Simplified problem: I have an array of points in 3D space. I want to find all pairs that are within a given distance from each other. (I'm writing a very simple simulation and the points merge into a new point when they 'hit' each other. So there are actually multiple types of points and multiple hit distances).
Each simulation cycle all particles are displaced by a random 3D vector (simulating random motion). This allows some optimizations to improve the speed of the algorithm across multiple cycles.
Fast solutions that compromise precision (e.g. catch only 80% of the hits or only catch hits within small voxel boundaries) are also welcome (speed and time complexity is actually my main concern).
Attempts so far
Now some examples of algorithms I've tried so far (I have no solid knowledge about quad trees or other more advanced mathematical concepts so my solutions are a bit improvised):
Using voxels: Multiply all coordinates by a certain factor $a$ and round them to obtain voxel coordinates. Convert the x, y and z voxel coordinate into a voxel number (using boundaries, e.g. on all axes there are voxel 0 to $n$), so the voxel number is $x\cdot n^2+y\cdot n+z$. Sort the list of voxel numbers and iterate to find particles inside the same voxel. This is probably one of the fastest method I have used so far. But obviously it compromises precision (due to voxel boundaries, hit distances close to the voxel size won't work very good either). The sorting order of the voxel numbers for each particle can be saved for the next cycle to slightly improve sorting speed.
Ordering by one axis and comparing all close pairs: it's very fast to order all particles by their x coordinate (or any other). Especially if you keep the sorting order from the previous cycle.

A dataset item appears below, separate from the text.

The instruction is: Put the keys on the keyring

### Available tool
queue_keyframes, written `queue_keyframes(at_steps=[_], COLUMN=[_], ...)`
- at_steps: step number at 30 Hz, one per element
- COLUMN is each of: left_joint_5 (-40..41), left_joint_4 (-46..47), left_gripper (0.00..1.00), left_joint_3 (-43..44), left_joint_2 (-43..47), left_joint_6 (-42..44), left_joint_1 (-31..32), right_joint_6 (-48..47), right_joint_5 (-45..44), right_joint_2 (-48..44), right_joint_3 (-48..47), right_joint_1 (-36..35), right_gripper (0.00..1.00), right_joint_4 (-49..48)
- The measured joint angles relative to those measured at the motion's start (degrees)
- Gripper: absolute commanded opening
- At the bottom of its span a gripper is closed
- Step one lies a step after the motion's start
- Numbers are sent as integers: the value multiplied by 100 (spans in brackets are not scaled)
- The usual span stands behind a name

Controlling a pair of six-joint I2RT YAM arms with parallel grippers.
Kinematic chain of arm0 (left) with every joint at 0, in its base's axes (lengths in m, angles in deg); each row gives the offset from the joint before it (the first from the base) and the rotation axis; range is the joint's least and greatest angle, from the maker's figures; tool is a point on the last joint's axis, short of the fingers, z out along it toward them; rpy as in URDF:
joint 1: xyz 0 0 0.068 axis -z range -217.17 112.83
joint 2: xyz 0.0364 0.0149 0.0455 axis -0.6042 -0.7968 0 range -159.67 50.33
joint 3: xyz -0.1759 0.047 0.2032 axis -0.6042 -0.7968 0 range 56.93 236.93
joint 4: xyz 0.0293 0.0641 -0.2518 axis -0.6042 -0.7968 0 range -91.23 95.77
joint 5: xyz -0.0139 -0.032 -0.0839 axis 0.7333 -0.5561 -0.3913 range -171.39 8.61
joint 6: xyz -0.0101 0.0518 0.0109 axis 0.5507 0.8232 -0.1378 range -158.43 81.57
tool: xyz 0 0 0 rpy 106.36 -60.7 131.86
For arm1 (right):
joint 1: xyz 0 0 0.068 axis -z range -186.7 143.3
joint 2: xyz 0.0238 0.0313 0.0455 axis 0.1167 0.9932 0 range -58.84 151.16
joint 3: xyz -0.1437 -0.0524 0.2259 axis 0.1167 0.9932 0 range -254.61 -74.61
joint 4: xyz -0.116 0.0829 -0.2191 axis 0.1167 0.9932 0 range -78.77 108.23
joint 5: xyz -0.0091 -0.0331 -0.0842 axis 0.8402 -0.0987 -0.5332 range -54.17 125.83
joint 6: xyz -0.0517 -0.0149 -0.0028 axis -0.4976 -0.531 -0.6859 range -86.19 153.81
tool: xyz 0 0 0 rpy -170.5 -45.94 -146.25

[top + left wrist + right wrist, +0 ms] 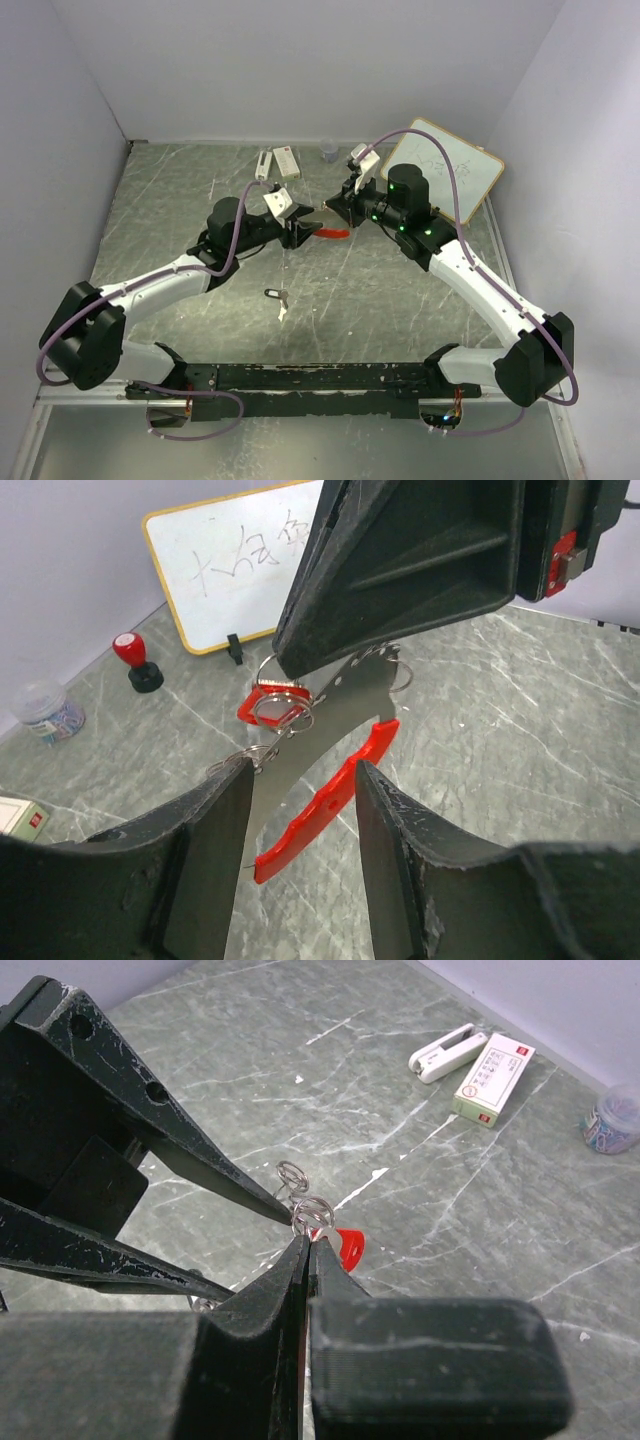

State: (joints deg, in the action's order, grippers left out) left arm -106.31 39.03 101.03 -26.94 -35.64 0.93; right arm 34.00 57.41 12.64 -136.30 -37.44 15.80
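right gripper (308, 1242): jaws clamped on silver loop of curved red plastic keyring (320, 808) | left gripper (302, 780): jaws apart (straddling red piece)

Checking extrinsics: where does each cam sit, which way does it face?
Top external: above, behind the bases, looking down at the table; left arm and right arm show whole.
Left wrist: on the left arm, facing right-rear toward the yellow-framed whiteboard; left fingers open below, right fingers above.
Right wrist: on the right arm, facing left-rear toward the white stapler; right fingers shut, left fingers at left.
Shared: both wrists see the red plastic keyring with silver loops.
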Motion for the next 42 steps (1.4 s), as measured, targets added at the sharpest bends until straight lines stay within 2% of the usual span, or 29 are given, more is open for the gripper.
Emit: queue_keyframes(at_steps=[25, 32, 35, 42], left_joint_5=[-146, -85, -55, -39], left_joint_4=[577, 588, 588, 555], left_gripper=[56, 46, 36, 30], left_joint_3=[236, 236, 236, 236], left_joint_2=[-505, -514, -514, -496], left_joint_6=[-22, 0, 22, 160], left_joint_1=[105, 111, 111, 114], right_joint_6=[111, 111, 111, 127], right_joint_5=[201, 195, 177, 107], right_joint_2=[2, 2, 2, 2], right_joint_3=[0, 0, 0, 0], right_joint_1=[-70, -79, -79, -83], right_gripper=[0, 0, 0, 0], right_joint_4=[-7, -2, 0, 9])
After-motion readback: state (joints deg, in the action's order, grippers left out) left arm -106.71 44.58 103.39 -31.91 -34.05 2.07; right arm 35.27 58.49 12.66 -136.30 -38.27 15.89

So far I have not found an efficient method to compare the close pairs on one axis to the close pairs on another axis (I tried to use a Bloom filter to check if a close pair is present on the other axis but building the filter is way to slow, I'm pretty sure the same goes for a hash set since the number of close pairs on a single axis is much bigger than the number of particles). One solution is to just go through all near pairs on one axis and measure their 3D distance. This does not scale very well, but because there is barely any branching here it does allow GPU acceleration (haven't tried it yet though).
Z-order curve: Instead of computing voxel coordinates I converted each point to a Z-order curve coordinate and again sorted the array. Then I compared near elements. It turns out this method catches only a fraction of all possible hits (maybe 40%, if I test up to elements that are 3 spaces apart) but this also depends on the implementation a lot (like the precision I use to convert from floating point to integers, and whether to interleave into 32 bits or 64 bits). This method scales really well though.
I'd be exited to learn about other methods to solve this problem!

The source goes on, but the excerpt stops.